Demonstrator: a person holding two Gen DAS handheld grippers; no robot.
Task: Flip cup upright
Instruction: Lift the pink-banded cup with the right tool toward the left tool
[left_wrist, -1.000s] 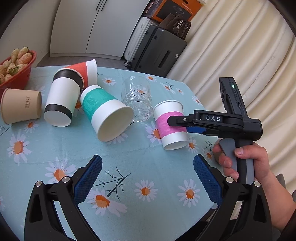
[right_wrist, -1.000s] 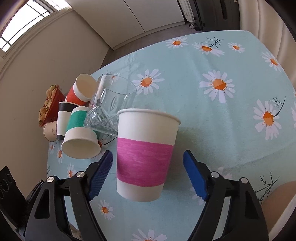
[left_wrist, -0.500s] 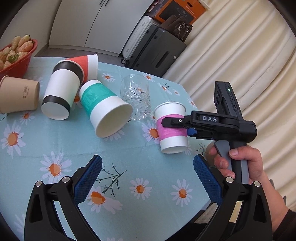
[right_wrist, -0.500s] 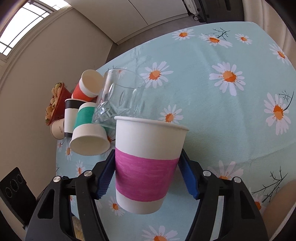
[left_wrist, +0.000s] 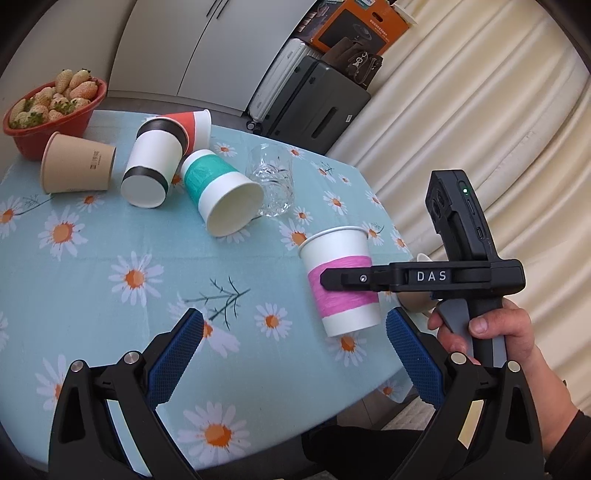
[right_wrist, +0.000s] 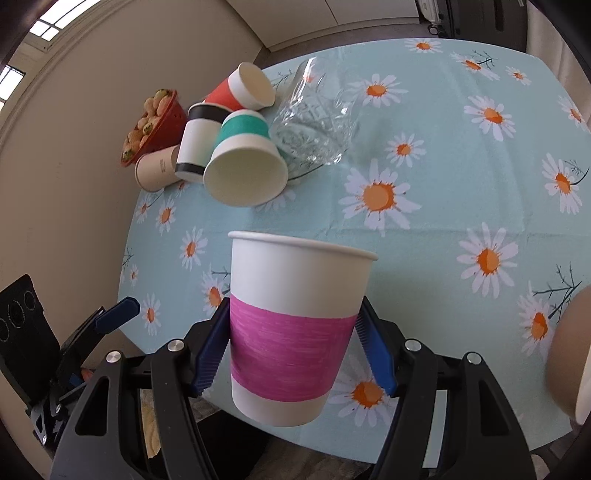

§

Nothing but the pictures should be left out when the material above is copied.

▸ **SOLUTION TO THE PROBLEM**:
Demonstrator: a person holding two Gen DAS handheld grippers; no robot.
Task: Flip cup upright
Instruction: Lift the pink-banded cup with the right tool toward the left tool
[left_wrist, -1.000s] 
[right_wrist, -1.000s] 
[left_wrist, -0.500s] 
[right_wrist, -0.500s] 
[left_wrist, +0.000s] 
[right_wrist, +0.000s] 

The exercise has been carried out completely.